講師などの指導を受け、実技形式で行うパターンが一般的ですが、Eラーニングなどで知識を身につけるパターンもあるので、自分に見合う方法で学びましょう。
おすすめ書籍
対人スキルを学ぶ
コミュニケーション、プレゼンテーション能力、組織管理といったスキルを身につけます。コミュニケーション研修では、聴く・質問する・伝えるという基本や報告、連絡、相談などを身につける研修です。また、プレゼンテーションでは、要点の整理、プレゼン構成、スライドの作成方法を学習し、組織マネジメントでは、役職者にふさわしいリーダーシップのスキルを学習します。
おすすめ書籍
課題解決スキルを学ぶ
ロジカルシンキング、マネジメントスキルを学びます。ロジカルシンキングでは、現状分析・要点整理・問題解決スキーム(計画)の構築、ビジネスの課題解決に役立つスキルを身につけます。また、マネジメントにおいては、タイムマネジメント、プロジェクトマネジメントなどの管理者に必要なスキルを対象として学習します。課題解決スキルを学ぶことで、自ら課題を設定したり、課題解決に向けて最適なメンバーをアサインすることが可能です。
おすすめ書籍
ITの資格を取得する
IT業界で働きたいと思う人が、IT系の資格をとることが重要です。スキルアップにもつながる他、自分の持っているスキル(能力)を証明できます。また、自分の職種に応じた、資格を取得することが重要です。資格取得の勉強を行うことで、自分自身でも学びを深められます。
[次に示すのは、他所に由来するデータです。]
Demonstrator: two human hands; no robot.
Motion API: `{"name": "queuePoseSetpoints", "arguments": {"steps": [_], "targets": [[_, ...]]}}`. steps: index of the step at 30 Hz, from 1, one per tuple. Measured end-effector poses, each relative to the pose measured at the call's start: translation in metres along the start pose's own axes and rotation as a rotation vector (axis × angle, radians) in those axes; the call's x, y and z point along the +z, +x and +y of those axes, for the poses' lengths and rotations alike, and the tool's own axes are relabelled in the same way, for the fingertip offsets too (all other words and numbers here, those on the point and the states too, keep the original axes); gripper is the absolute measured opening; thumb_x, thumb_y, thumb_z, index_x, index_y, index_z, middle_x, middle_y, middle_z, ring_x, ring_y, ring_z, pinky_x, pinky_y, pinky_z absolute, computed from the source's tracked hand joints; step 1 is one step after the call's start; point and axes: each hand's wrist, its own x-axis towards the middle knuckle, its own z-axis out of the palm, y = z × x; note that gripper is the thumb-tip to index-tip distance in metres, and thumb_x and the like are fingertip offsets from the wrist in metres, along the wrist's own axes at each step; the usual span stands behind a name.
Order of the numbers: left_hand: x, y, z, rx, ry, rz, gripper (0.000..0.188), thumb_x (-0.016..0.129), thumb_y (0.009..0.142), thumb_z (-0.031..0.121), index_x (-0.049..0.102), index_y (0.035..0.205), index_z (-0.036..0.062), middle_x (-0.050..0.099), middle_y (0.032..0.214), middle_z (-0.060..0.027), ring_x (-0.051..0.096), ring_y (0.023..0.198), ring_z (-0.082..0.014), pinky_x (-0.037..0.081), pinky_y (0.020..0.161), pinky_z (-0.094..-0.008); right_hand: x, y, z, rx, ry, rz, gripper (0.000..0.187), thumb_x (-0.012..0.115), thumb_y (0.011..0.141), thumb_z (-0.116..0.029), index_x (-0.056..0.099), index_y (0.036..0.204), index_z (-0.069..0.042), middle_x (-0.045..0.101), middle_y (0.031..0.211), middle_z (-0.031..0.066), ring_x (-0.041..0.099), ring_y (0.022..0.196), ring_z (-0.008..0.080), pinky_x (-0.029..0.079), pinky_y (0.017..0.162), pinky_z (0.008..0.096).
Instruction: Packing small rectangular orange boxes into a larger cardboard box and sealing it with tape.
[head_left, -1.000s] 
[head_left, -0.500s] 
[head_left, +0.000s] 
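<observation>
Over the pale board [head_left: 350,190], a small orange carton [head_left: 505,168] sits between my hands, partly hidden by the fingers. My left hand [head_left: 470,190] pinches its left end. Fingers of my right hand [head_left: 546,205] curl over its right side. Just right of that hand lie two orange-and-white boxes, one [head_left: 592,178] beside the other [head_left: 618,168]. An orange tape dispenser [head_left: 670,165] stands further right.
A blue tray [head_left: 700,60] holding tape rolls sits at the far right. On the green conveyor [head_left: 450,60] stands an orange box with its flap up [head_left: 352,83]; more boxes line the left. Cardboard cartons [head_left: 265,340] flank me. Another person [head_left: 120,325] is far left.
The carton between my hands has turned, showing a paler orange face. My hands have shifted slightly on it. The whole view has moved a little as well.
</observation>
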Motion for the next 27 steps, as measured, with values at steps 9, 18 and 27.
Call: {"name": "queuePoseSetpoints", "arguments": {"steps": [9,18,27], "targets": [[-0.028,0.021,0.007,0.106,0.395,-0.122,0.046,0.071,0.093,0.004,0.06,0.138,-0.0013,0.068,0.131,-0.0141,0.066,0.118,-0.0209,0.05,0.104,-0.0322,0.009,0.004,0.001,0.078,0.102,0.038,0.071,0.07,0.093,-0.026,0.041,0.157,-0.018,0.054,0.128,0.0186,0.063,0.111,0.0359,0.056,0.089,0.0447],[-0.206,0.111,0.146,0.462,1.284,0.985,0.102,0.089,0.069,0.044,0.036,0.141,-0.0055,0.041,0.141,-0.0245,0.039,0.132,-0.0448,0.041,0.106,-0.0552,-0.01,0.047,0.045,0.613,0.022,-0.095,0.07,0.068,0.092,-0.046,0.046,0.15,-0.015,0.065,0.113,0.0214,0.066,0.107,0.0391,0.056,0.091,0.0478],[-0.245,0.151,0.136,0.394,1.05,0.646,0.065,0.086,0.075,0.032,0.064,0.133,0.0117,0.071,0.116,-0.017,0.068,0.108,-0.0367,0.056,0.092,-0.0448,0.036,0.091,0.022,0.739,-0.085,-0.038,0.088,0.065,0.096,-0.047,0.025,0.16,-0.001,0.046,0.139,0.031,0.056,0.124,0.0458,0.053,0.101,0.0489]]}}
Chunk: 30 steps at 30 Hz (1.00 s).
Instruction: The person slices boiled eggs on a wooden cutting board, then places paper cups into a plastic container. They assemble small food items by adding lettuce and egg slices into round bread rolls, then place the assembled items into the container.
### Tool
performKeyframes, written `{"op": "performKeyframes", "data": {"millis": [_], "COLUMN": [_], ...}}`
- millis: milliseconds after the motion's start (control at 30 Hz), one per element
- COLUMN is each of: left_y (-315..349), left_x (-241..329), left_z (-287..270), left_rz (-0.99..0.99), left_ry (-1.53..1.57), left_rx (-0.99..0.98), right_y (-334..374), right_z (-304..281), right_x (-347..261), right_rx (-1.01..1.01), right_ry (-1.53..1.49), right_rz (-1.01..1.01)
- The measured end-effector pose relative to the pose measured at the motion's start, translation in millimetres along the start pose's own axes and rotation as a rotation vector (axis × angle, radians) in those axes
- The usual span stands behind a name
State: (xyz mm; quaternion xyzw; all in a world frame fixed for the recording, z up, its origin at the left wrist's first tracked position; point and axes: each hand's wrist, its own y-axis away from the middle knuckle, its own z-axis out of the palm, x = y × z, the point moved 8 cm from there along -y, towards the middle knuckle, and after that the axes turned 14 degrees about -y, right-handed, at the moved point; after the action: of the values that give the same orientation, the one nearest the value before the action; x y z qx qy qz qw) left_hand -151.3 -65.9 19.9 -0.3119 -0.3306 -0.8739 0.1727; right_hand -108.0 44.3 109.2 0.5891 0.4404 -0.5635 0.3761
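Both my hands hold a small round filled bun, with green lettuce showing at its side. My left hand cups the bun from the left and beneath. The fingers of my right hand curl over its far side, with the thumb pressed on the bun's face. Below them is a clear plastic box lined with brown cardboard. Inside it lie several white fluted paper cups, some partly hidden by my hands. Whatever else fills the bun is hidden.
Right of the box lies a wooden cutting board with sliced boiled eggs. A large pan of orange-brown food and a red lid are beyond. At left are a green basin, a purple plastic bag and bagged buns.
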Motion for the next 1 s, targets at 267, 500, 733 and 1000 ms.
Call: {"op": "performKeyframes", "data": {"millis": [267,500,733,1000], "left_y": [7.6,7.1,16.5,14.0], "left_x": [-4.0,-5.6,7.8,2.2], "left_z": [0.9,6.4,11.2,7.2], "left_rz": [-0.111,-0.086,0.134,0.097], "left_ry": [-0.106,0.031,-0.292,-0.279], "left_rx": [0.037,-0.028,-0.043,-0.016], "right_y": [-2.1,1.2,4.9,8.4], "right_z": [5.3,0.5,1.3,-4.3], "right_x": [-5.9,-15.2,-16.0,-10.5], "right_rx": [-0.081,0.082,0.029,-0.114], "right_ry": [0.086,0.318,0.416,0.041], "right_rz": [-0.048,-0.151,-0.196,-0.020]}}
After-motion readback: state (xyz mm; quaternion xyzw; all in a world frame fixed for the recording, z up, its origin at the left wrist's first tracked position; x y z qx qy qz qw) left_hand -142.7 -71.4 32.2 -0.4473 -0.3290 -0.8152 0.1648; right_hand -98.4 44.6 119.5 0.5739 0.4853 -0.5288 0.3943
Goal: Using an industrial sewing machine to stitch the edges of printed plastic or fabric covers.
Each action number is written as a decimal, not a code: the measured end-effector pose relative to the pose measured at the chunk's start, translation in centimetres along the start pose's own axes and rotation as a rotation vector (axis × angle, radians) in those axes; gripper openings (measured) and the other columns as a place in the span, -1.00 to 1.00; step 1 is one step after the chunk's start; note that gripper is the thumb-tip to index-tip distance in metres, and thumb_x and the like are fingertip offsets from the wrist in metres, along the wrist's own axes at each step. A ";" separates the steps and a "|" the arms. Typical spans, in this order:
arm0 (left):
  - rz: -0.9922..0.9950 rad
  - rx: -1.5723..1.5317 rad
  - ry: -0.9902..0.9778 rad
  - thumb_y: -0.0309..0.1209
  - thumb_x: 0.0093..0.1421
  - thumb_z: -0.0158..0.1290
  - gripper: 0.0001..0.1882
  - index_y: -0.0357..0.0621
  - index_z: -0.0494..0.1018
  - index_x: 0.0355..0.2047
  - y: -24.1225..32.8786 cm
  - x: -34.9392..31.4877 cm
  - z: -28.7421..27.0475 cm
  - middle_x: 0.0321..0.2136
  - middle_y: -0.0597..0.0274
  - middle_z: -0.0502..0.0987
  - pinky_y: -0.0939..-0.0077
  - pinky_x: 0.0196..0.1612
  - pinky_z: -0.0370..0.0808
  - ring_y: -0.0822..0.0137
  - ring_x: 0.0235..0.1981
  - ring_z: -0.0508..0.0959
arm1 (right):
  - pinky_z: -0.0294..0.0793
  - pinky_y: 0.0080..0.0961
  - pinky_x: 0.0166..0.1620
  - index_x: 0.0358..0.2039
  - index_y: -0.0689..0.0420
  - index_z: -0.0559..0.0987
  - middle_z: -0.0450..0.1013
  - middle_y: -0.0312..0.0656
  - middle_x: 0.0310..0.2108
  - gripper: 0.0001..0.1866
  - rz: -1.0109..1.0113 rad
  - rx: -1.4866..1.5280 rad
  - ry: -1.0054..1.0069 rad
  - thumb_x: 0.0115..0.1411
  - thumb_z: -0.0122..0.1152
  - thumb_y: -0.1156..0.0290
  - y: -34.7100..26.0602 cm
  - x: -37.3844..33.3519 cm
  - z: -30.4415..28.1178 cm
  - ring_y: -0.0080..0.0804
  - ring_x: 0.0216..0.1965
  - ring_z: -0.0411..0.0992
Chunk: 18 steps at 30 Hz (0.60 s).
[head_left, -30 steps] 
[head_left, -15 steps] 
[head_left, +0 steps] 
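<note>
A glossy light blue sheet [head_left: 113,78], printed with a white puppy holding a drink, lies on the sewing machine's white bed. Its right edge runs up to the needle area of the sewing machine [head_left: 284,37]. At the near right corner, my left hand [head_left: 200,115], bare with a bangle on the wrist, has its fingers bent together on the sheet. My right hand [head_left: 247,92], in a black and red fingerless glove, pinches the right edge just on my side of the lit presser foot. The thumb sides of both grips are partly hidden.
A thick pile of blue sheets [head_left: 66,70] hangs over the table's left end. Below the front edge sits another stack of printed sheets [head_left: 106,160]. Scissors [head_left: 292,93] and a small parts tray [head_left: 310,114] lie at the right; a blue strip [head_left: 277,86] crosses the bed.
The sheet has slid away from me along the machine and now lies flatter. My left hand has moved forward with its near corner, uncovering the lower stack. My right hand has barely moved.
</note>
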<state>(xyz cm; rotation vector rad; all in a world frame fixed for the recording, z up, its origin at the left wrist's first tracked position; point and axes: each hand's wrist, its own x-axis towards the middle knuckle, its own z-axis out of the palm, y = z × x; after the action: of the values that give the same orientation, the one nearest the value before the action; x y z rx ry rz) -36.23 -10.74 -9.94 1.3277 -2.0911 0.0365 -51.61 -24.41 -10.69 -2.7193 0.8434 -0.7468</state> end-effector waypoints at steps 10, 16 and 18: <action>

資格取得に限らず、勉強会などに参加することでよりスキルアップに努めましょう。勉強をし続けることが大切です。
まとめ:スキルセットを意識した学習をしましょう
エンジニア別に必要なスキルセットをまとめました。基本的に、コミュニケーション能力や基礎的なスキルは必要ですが、合わせて専門的なスキルを身につけることが必要です。より個人のスキルアップを行い、素晴らしい人材になれるよう学習を続けましょう。